UNFINISHED YURI-KAZU TRAINING FIC WHATEVER
I will finish this someday. In the meantime it's not prettily written enough for me to care anymore. :(
**
"I'm not telling you how to hold it."
"Uh," says Kazu, because it's hot and nothing else's coming to mind. Sweat slicks his throat, elbow and arm and ribs along the wielding side. He ditched his hat and rolled up his sleeves an hour ago--dunked his head in the pond and feels, still, like he's caught in a fever. Restless, he rolls his shoulders, rubs his soles into the dirt and straightens, all while keeping an eye on the guy leaning on a wooden pole. "Then what're you trying to do?"
Yuri flicks his hair back and laughs. He doesn't even look like he's sweating, which is the unfair cherry on the whole training sundae, and for a moment Kazu has a crazed impulse to ask if he's keeping his clothes air-conditioned because that's kind of how it's looking to him. Yuri Lowell, a shade of long hair and offhand confidence, who is clearly cheating reality somehow by the slant of his grin. "Now where's the fun in a lesson," he says, "with all the answers handed to you?"

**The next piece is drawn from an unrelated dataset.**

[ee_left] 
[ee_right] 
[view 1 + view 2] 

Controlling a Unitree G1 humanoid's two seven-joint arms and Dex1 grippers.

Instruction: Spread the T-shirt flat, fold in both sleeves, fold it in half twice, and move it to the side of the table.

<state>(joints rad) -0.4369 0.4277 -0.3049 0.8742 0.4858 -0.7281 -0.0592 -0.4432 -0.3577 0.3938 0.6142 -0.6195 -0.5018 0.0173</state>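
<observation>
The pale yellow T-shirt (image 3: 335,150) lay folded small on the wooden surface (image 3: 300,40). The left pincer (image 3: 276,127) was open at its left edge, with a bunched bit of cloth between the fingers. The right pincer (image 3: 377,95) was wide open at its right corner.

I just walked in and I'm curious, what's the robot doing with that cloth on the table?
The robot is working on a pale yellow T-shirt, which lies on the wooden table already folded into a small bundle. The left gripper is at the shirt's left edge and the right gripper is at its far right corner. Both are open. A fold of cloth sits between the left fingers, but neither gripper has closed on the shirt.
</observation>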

Sunlight's boiling Yuri's voice in his ears. 'Fun' doesn't even sound like a word anymore. "I dunno," Kazu says, "actually knowing?" But he mutters it under his breath and crooks his wrist. Steel snaps up before him at once, a solid line to drive the world in two. The sword pulls at his hold constantly, always sinking and ungraceful, nothing like a real weapon he could get somebody with except by accident. He thinks that he'd almost rather have a baseball bat, a sure weight whose swing he'd understand.
Almost.
He doesn't need the stitch between Yuri's brows to tell him that he's tensed up too much again. Kazu shifts his weight that little bit more; his fingers slacken just a fraction as he stretches his arm. He knows when he gets it--the steel settles, warm against his palm, solid under fingertips.
Yuri swings. The pole thunks against the flat of the blade and Kazu stops at once, conscious of the width of his step, the bend to his wrist. The sword's weight is tugging again--like jerking out of a run too early, all momentum lost. He lifts his head, and Yuri shrugs at him. "Not like that," he says. "If I hit that at an angle, I'd sprain your wrist without even trying. Don't hurt yourself for me."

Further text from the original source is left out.